German Chancellor Angela Merkel (R) and German Minister of Finance Olaf Scholz attend a cabinet meeting at the German chancellery on August 19, 2020 in Berlin, Germany.
Pool | Getty Images News | Getty Images
A coalition deal has been announced in Germany after almost two months of talks following the country’s inconclusive federal election in September.
Olaf Scholz, the center-left Social Democratic Party’s candidate, will be Germany’s next chancellor, replacing Angela Merkel who has led Germany for 16 years.
The agreement between the SPD, the Greens and the Free Democratic Party, will see them govern together in a three-way coalition for the first time. The alliance has been described as a “traffic light” coalition in reference to the parties’ traditional colors.
Christian Lindner, the head of the pro-business FDP, is set to be the next finance minister, according to the deal which was announced Wednesday afternoon and will now be voted on by the different parties. The Green Party’s co-leaders, Annalena Baerbock and Robert Habeck, are poised to take on the roles of foreign minister and economy and climate minister, respectively.
“The first traffic light [in Germany] was erected in Berlin in 1924 in Potsdamer Platz. At that time, it was still an unusual technology. ‘Can it work?’ people asked skeptically,” Scholz told a press conference in Berlin on Wednesday, according to a Reuters translation.
“Today, the traffic light is indispensable when it comes to regulating things clearly and providing the right orientation and ensuring that everyone moves forward safely and smoothly. My ambition as chancellor is that this traffic light alliance will play a similarly groundbreaking role for Germany,” he added.
The draft coalition agreement covers a wide range of climate policies — including plans to adopt a climate protection program by the end of 2022, utilize all suitable roofs for solar energy and the intention to align an expansion of its power network with a new renewables target.
Germany will try to dedicate 2% of its land surface to wind power infrastructure and will continue to exclude nuclear power from its energy mix, a policy that deviates from the policy of its neighbor France. The agreement also said Germany would stop funding the promotion of renewable energy once its coal exit was achieved.
It said immigrants shall be eligible to apply for German citizenship after five years in the country and Scholz confirmed Wednesday that Germany will keep its constitutional debt brake — this basically forces leaders to present budgets without structural deficits or a very limited deficit.
The new coalition said it would launch a parliamentary investigation into the Afghanistan evacuation operation. The country will remain part of NATO’s nuclear-sharing agreement under the new government, the deal noted, and the Greens will have the right to nominate the country’s European commissioner if the EU Commission’s president is not from Germany, as is currently the case with Ursula von der Leyen.
The parties have vowed to modernize Germany, which is Europe’s largest economy, with a priority placed on the transformation into a greener, more digitalized economy, as well as infrastructure investment.
German businesses are anxious to see what this transformation means for them in reality, in terms of energy prices and business costs.

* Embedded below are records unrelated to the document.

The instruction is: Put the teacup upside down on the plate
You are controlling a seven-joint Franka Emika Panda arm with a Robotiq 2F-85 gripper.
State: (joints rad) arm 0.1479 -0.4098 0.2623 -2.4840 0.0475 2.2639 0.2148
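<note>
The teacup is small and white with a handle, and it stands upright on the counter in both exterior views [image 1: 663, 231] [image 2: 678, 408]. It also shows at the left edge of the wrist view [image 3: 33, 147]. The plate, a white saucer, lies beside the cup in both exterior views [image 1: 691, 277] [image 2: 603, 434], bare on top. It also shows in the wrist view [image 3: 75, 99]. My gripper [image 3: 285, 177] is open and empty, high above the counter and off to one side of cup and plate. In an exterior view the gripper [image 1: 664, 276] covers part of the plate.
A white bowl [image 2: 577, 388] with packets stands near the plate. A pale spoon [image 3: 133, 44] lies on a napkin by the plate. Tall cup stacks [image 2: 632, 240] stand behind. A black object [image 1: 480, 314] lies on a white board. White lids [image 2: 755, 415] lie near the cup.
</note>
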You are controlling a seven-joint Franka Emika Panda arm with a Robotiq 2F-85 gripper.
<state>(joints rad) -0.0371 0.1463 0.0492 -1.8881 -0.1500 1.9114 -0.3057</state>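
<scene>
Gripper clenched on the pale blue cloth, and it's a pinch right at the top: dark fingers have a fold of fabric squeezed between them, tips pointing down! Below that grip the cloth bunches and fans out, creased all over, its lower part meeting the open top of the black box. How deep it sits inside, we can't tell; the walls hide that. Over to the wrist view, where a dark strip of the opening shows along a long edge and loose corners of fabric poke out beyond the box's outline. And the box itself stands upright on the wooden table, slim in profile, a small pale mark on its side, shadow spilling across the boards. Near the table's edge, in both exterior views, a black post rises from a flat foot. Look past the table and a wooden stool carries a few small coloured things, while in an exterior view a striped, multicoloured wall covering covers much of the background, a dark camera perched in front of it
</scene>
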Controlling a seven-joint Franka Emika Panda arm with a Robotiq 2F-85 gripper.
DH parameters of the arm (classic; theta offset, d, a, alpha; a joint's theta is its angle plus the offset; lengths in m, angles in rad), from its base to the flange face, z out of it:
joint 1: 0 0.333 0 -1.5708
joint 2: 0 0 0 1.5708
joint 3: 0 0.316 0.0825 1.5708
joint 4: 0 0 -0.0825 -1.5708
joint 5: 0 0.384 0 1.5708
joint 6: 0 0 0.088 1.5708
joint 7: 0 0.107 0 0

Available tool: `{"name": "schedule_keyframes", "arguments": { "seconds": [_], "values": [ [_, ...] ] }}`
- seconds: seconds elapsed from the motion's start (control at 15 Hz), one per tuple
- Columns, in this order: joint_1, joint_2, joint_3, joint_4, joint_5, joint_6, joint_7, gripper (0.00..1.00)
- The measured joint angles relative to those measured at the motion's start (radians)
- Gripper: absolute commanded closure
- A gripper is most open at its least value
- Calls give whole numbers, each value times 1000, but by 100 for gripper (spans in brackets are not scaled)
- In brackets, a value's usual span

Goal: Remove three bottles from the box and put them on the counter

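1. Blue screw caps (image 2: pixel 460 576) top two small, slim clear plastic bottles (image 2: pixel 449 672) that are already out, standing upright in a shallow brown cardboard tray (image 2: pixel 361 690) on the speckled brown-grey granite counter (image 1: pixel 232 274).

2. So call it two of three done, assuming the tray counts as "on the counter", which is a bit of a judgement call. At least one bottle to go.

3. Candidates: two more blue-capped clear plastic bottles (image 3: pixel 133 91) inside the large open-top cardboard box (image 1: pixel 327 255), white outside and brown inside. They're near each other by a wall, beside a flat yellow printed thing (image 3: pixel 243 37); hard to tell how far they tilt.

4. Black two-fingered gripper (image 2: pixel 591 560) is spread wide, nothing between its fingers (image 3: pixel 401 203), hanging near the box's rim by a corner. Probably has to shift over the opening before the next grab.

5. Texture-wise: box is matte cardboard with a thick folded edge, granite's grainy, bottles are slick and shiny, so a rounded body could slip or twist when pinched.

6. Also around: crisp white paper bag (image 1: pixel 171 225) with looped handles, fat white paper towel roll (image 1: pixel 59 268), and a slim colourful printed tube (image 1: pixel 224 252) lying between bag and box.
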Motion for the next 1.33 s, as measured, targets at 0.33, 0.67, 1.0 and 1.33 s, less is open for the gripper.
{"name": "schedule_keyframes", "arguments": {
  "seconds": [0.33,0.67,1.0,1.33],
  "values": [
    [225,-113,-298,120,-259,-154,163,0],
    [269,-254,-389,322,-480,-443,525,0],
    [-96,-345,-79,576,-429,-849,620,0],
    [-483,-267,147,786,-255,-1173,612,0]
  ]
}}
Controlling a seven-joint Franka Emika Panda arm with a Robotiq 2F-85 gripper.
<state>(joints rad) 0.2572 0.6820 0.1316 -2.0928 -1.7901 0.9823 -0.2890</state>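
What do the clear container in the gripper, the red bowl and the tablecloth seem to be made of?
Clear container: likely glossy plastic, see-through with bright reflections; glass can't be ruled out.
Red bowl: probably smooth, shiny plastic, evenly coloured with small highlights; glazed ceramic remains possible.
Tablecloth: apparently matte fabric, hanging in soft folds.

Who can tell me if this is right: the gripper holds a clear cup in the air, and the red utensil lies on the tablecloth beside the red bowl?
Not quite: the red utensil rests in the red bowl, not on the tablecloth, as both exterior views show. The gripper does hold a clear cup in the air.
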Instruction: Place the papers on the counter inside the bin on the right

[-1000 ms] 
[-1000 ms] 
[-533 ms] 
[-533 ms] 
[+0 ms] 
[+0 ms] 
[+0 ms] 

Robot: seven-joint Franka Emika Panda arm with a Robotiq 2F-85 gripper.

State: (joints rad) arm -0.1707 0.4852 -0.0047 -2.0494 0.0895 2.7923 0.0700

Outgoing leader Angela Merkel’s conservative alliance, the Christian Democratic Union and Christian Social Union, will now see itself go into opposition.
Holger Schmieding, chief economist at Berenberg Bank, described the alliance as a “continuity coalition.”
“New faces need not mean a major change in policies. We expect the new government to continue the gradual tilt towards more government spending on pensions and investment as well as a green transformation that has been the hallmark of the last eight years of Merkel’s 16-year reign as chancellor,” he said in a note Wednesday.
Like Merkel’s “grand” coalition of center-right CDU-CSU and center-left SPD, the new government includes parties from both sides of the political divide, he noted.
“In terms of numbers, the centre-left (SPD and Greens) is much stronger and the centre-right (FDP instead of CDU/CSU) much weaker in the new government than before. But on many issues, notably domestic and European fiscal policies, the FDP often advocated a harder line than Merkel did. As a result, we always expected the compromises struck between the new coalition partners to be quite similar to what a continuation of the old government would have delivered.”